IDXChannel - Menteri Keuangan (Menkeu) Sri Mulyani mengungkapkan, Direktorat Jenderal Pajak (DJP) juga menerima surat dari Pusat Pelaporan dan Analis Transaksi Keuangan (PPATK) terkait adanya transaksi mencurigakan senilai Rp205 triliun berasal dari 17 entitas.
Bendahara Negara itu menyebutkan, Ditjen Pajak kemudian melakukan penelitian sisi pajak dari 2017-2019. Ia pun menyebutkan inisial oknum-oknum yang terlibat dalam transaksi mencurigakan tersebut.
Adapun yang tersangkut dalam dugaan tindak pidana pencucian uang (TPPU) dalam bidang perpajakan di antaranya SB, yang di dalam data PPATK disebutkan memiliki omzet Rp8,24 triliun. Sementara dari data dari SPT pajak mencapai Rp9,68 triliun atau lebih besar di pajak dari yang diberikan PPATK.
"Karena orang ini memiliki saham dan perusahaan di PT BSI kita teliti PT BSI di dalam surat dari PPATK," jelas Sri Mulyani di kantor Kemenko Polhukam, Jakarta Pusat, Senin (20/3/2023).
Setelah ditindaklanjuti, lanjutnya, PT berinisial BSI tersebut, berdasarkan data PPATK menunjukkan adanya transaksi mencurigakan mencapai Rp11,77 triliun. Sementara SPT pajaknya menunjukkan terjadi pajak 2017-2019 sebesar Rp11,5 triliun. Alhasil, terdapat selisih Rp212 miliar.
"Itupun tetap kami kejar, kalau memang ada bukti nyata, maka si perusahaan itu harus bayar kewajibannya dengan denda 100%," ucapnya.
Kemudian yang disoroti yakni inisial PT IKS 2018-2019, di mana PPATK tunjukkan data Rp4,8 triliun dan SPT-nya menunjukkan Rp3,5 triliun.
"Kemudian ada seorang namanya DY, yang SPT-nya hanya Rp38 miliar, tapi data PPATK menunjukkan transaksi Rp8 triliun.
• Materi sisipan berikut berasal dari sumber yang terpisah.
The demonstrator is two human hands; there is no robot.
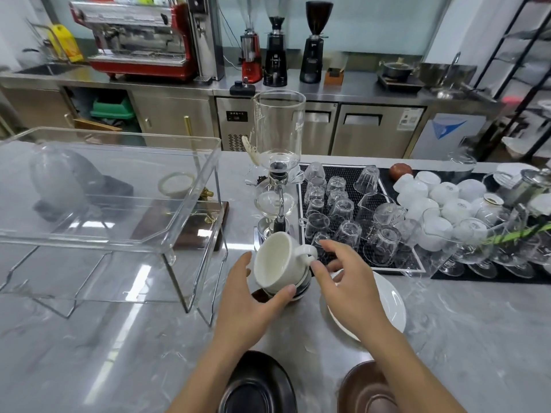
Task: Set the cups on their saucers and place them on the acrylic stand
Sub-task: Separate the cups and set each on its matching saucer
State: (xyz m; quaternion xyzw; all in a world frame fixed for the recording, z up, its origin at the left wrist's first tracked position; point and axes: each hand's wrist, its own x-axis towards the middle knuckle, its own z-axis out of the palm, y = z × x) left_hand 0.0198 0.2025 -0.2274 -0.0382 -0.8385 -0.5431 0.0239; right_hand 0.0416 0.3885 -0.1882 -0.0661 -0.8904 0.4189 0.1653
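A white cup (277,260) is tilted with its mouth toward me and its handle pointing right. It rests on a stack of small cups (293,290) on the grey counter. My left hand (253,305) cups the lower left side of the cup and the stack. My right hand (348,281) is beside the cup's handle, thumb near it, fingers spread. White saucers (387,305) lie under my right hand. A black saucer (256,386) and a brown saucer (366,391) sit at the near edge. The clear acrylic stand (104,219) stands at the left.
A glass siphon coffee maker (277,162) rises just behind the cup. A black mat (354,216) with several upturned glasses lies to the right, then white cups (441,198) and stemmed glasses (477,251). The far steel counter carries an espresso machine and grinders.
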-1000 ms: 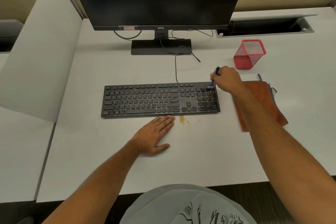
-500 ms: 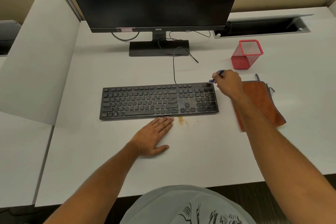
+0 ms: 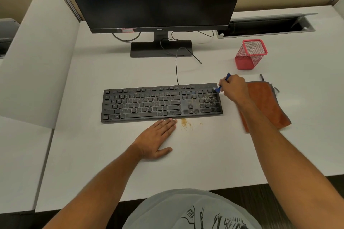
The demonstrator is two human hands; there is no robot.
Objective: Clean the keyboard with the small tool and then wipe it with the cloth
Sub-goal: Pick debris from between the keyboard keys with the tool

Perbedaan data ini kemudian dipakai oleh DJP memanggil yang bersangkutan," tegasnya.
Meski demikian, Menkeu mengendus adanya modus yang digunakan SB dengan menggunakan nomor akun dari lima orang yang merupakan karyawannya.
"Ini termasuk transaksi ini disebut money changer, Anda bisa bayangkan money changer yakni cash in sudah cash out (transaksi) orang," tukasnya.